## HOW TO COMPLETE THIS TASK
Before you return the lines below, strip out any images and keep every word as written.

::::

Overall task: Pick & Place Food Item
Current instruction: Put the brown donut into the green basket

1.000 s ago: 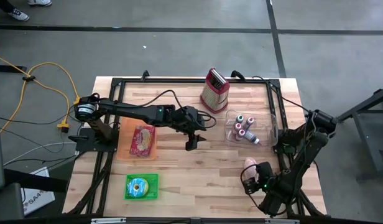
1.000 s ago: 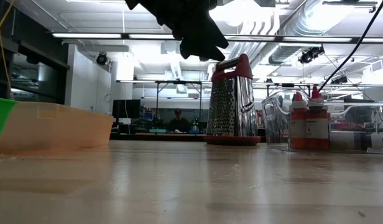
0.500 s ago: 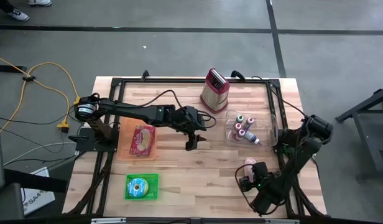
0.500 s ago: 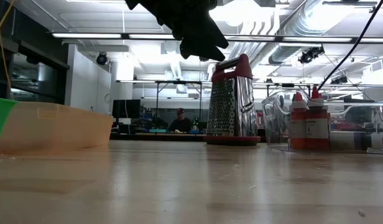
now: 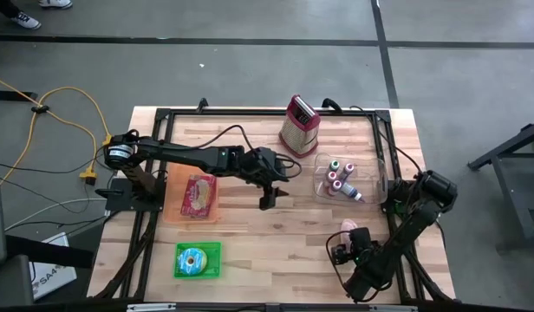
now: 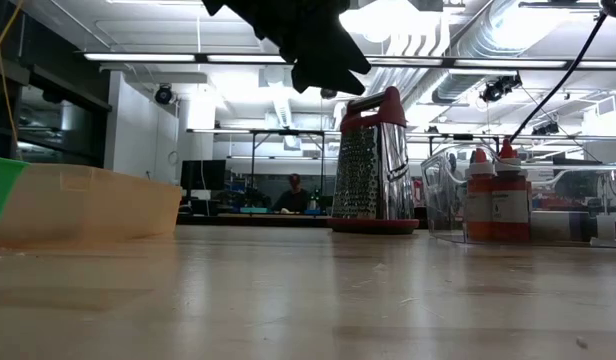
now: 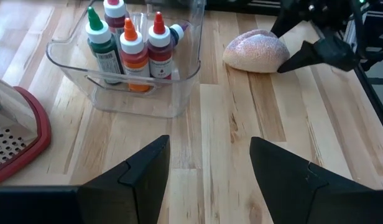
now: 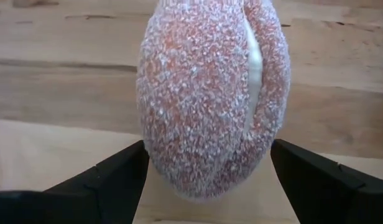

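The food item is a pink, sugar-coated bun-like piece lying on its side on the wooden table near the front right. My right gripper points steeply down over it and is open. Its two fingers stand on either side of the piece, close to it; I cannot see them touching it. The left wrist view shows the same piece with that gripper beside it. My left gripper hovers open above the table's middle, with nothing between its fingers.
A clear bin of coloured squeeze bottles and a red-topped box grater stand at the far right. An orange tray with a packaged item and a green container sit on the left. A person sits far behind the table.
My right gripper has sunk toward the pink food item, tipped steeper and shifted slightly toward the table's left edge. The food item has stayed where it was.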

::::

## SOLUTION TO THE PROBLEM
Overall task: Pick & Place Food Item
Current instruction: Put the brown donut into the green basket

1.000 s ago: 
1.000 s ago: 
0.500 s ago: 
0.500 s ago: 
now: 
now: 
now: 
now: 

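The food item is a pink, sugar-coated bun-like piece lying on its side on the wooden table near the front right. My right gripper points steeply down over it and is open. Its two fingers stand on either side of the piece, close to it; I cannot see them touching it. The left wrist view shows the same piece with that gripper beside it. My left gripper hovers open above the table's middle, with nothing between its fingers.
A clear bin of coloured squeeze bottles and a red-topped box grater stand at the far right. An orange tray with a packaged item and a green container sit on the left. A person sits far behind the table.
My right gripper has sunk toward the pink food item, tipped steeper and shifted slightly toward the table's left edge. The food item has stayed where it was.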

The submitted answer is complete.